2018-08-07

ECOS DE LA FIESTA NACIONAL

¿Tiene sentido seguir eligiendo a una embajadora de la Nieve?

Diferentes ciudades del país entienden que estos concursos fomentan la cosificación de la mujer y que se propicia un modelo estético que hoy en día, se cuestionan desde distintas organizaciones y a través de las nuevas políticas públicas.

Hace unos años comenzó a modificarse la elección de una representante de la Fiesta Nacional de la Nieve. Históricamente se eligió una reina, sus princesas y las misses de Deportes invernales y Simpatía.

Poco a poco quedaron sin efecto las misses y luego se abolieron las princesas y el mote de reina, para pasar a una reina embajadora que duró tan solo un año y que decantó en lo que actualmente es una embajadora y su vice.

El Estado ha buscado aggiornarse a uno de los avances en materia de igualdad de género y al alejamiento de los estereotipos de belleza actuales, conceptos que se han desarrollado a lo largo de los últimos años, rechazando la cosificación femenina y la violencia simbólica que ejercen los certámenes de belleza, por aplicar determinados parámetros subjetivos de perfección.
Se entiende a la violencia simbólica como la que a través de patrones estereotipados, mensajes, valores, íconos o signos, transmita y reproduzca dominación, desigualdad y discriminación en las relaciones sociales, naturalizando la subordinación de la mujer en la sociedad.

Por otro lado, también se ha cuestionado el sostenimiento de las monarquías, todo en el mismo marco. Allí surgieron los proyectos sociales para darle más valor comunitario a la elección y perdiendo de vista lo promocional que una verdadera embajadora debiera significar y que de hecho, en la práctica realiza en fiestas nacionales de todo el país y en ferias de turismo.

La reina de la Nieve siempre fue una embajadora de la ciudad y eso no está en discusión. A cada lugar que visitaba, llevaba su mensaje promocional de Bariloche, de su fiesta y sus atractivos naturales, para captar más turistas.

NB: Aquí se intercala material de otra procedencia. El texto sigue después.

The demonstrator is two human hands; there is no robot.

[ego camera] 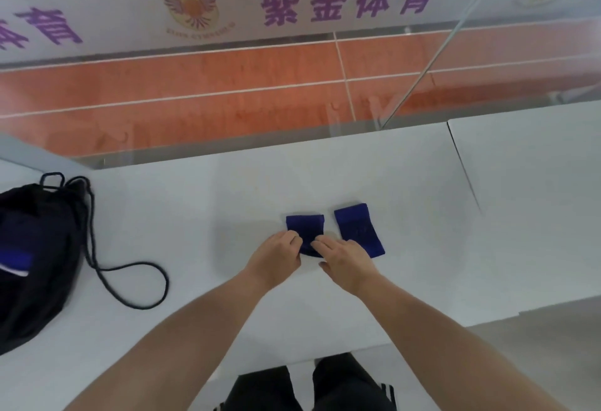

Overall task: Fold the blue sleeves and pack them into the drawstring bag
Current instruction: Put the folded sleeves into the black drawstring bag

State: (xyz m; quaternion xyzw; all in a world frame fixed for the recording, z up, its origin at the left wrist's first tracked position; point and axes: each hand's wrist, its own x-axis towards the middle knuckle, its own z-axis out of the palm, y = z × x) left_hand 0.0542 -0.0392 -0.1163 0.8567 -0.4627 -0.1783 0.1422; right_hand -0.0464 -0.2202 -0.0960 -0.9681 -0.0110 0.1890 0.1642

Hoy ya no existe más la reina. Sin embargo, la embajadora sigue llevando corona, cetro y capa. En imagen, no se ha modificado nada, solo el rótulo, algunos requerimientos para la inscripción menos conservadores que antes y el proyecto, que en las pocas ediciones que se ha planificado, poco se ha podido ver en la práctica.

Entonces, ¿es necesario seguir con esta práctica? ¿No resulta contradictorio elegir una embajadora y seguir coronándola como reina? Parece ser que si quedaba como fue siempre, no solo tenía más aceptación y reconocimiento popular, sino que también generaba un alto interés en las propias jovencitas. Hoy es un hibrido que ha perdido sentido, relevancia e interés.

De hecho, a lo largo de las casi cinco décadas de historia de la Fiesta, ha habido reinas muy recordadas. En los últimos años, han pasado sin pena ni gloria en el inconsciente colectivo de la ciudadanía.

Tampoco hay que perder de vista que en otros años de “reinas” se llegaron a postular 80 chicas y en la última edición fueron tan solo 22. Y eso sin olvidarse que ahora se amplió el margen de edad y se levantaron algunos condicionamientos, por lo que la participación debería ser más amplia, no más escueta.

En diferentes puntos del país proliferan los proyectos para dejar sin efecto este tipo de certámenes de belleza, e incluso hay ciudades como Mendoza, donde se realiza la Fiesta de la Vendimia, que ya eliminó esta elección. ¿Se planteará este debate Bariloche, o seguirán coronando embajadoras?